• Exercise goal: Show all lines of the listing that contain the word "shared".
>>>
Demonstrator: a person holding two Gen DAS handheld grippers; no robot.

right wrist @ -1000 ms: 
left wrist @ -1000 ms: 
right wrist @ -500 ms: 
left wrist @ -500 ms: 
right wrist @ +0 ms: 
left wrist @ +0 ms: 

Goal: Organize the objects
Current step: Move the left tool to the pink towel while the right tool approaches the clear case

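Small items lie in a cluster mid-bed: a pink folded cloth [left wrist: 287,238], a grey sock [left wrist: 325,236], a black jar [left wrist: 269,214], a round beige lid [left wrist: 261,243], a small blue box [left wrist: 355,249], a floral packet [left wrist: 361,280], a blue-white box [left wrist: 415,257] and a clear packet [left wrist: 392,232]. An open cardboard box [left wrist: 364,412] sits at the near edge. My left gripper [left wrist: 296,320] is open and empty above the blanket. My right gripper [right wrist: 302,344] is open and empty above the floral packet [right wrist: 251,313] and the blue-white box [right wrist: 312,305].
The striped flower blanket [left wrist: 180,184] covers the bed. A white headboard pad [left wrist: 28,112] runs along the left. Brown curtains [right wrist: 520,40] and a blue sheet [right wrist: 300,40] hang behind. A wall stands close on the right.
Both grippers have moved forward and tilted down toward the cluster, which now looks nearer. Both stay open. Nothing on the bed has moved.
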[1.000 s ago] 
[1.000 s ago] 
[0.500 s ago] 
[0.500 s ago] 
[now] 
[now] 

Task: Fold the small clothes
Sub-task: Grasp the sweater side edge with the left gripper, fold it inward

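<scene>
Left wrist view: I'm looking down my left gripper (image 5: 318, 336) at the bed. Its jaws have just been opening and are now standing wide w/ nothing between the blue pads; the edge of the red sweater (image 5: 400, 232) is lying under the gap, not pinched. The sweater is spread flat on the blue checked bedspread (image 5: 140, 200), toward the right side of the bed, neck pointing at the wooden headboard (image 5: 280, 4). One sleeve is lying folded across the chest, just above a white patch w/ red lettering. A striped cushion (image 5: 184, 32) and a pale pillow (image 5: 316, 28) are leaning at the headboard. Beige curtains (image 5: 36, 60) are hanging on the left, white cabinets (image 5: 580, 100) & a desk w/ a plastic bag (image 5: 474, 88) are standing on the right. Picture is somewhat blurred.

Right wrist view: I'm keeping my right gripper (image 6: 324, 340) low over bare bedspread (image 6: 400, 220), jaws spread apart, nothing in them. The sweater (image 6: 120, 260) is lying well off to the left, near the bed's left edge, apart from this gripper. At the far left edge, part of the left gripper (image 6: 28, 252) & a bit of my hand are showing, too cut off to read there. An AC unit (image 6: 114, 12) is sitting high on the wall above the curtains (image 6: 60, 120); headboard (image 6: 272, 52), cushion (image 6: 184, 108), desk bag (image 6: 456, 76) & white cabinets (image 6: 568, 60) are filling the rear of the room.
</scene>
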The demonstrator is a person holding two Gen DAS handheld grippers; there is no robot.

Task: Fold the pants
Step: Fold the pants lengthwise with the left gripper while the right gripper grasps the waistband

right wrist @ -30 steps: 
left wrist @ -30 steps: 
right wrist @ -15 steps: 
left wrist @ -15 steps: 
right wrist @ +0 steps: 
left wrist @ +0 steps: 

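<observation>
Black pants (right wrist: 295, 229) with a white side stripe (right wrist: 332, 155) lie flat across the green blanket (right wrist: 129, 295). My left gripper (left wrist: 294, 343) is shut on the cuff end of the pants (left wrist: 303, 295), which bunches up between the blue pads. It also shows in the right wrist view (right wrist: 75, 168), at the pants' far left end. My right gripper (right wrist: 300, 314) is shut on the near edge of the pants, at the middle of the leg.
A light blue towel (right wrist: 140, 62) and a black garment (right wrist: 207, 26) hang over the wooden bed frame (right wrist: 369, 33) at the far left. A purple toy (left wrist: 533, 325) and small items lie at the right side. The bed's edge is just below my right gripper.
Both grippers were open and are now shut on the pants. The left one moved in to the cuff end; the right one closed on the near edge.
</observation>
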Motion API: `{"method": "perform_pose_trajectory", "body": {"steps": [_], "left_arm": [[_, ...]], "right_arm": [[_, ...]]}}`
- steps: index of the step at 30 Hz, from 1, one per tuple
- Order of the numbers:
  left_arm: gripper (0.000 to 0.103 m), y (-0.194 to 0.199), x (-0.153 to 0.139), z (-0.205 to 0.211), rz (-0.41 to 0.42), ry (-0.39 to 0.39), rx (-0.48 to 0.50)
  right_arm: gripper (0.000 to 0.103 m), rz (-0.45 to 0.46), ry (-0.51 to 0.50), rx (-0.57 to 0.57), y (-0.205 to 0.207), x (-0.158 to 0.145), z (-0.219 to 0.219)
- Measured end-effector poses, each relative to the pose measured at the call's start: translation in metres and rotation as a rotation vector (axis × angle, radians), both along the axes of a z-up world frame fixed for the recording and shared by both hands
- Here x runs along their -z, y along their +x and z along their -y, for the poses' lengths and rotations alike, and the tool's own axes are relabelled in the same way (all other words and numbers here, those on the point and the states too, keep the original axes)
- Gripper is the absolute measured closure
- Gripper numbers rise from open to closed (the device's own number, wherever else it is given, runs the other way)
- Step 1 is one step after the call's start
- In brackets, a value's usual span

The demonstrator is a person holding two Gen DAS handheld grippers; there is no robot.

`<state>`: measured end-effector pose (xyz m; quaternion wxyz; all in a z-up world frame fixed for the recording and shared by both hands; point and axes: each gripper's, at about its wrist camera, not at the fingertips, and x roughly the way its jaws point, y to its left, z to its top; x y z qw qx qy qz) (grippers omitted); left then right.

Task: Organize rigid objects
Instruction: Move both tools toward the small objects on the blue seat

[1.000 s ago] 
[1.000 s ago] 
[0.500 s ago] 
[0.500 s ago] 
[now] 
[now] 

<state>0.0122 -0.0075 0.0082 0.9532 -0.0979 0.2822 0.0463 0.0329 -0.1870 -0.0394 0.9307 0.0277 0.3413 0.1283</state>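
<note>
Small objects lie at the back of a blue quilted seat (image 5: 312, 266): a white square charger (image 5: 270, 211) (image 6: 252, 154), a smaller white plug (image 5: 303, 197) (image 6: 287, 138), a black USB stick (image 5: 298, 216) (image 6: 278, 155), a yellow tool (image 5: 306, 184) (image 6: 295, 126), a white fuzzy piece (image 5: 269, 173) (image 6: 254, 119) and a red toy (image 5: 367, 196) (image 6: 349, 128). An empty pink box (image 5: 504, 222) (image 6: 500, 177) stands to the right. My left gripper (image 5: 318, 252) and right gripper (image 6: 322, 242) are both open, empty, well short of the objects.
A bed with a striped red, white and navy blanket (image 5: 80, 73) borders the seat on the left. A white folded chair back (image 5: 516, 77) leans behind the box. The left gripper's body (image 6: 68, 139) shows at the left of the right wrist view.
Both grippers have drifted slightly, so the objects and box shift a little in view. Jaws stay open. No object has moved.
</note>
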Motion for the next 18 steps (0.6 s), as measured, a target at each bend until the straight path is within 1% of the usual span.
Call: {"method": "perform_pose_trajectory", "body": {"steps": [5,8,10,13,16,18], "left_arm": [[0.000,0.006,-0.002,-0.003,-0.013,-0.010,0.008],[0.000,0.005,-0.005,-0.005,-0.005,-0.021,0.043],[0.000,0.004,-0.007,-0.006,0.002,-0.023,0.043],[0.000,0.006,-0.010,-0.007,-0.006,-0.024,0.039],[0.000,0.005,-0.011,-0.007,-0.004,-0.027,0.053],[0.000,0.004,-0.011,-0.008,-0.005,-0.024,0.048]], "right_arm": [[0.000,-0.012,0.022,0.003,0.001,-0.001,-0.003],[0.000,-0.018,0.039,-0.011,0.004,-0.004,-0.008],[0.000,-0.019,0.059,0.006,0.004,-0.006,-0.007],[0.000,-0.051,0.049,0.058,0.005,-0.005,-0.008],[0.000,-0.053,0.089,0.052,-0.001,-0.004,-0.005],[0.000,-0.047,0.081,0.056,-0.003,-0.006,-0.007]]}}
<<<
• Task result:
- Measured end-effector poses, each relative to the pose measured at the call's start: translation in metres and rotation as a rotation vector (axis × angle, radians), both along the axes of a z-up world frame fixed for the recording and shared by both hands
`<state>`: measured end-effector pose (xyz m; quaternion wxyz; all in a z-up world frame fixed for the recording and shared by both hands; point and axes: each gripper's, at about its wrist camera, not at the fingertips, and x roughly the way its jaws point, y to its left, z to its top; x y z qw qx qy qz) (grippers omitted); left then right.

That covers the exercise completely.